— Dataset content —

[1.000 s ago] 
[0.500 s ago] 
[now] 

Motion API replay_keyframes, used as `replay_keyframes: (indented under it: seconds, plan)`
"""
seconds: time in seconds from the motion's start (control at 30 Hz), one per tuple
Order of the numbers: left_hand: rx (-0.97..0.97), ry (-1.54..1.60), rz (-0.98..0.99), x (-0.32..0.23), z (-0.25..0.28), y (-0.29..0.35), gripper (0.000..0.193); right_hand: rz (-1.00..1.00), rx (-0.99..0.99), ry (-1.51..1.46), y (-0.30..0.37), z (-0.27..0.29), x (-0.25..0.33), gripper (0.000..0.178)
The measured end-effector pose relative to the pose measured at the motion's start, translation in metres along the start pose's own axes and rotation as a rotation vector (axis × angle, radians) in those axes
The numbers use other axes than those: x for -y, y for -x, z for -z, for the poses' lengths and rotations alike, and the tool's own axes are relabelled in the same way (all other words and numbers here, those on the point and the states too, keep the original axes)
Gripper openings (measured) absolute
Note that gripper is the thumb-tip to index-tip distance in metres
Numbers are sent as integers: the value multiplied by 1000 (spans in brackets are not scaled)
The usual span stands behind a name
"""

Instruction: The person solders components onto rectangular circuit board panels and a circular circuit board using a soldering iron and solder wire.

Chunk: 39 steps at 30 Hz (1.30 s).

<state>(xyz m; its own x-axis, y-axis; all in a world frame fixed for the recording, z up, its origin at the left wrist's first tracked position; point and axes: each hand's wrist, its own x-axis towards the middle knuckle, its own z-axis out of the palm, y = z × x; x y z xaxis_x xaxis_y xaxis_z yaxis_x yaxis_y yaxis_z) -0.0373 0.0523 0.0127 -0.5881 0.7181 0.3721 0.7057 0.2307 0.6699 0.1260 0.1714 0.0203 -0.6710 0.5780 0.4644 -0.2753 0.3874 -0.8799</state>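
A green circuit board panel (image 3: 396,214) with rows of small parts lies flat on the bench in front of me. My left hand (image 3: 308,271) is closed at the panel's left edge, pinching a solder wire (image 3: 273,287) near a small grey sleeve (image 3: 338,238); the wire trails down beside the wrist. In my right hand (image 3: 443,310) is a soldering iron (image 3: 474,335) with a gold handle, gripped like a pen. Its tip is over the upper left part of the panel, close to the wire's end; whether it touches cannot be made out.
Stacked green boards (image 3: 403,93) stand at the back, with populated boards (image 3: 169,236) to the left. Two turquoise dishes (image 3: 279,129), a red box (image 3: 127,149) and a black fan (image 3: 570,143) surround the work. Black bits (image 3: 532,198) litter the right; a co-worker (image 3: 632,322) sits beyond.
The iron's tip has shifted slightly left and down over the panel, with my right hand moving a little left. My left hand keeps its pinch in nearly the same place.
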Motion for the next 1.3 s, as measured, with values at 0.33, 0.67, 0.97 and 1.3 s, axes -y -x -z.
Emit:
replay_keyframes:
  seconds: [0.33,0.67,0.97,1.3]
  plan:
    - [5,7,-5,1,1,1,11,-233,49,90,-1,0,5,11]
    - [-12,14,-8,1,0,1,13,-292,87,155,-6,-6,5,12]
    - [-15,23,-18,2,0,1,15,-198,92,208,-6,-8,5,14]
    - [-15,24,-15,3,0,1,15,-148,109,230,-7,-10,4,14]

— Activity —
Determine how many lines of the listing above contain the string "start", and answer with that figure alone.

— Exercise output —
2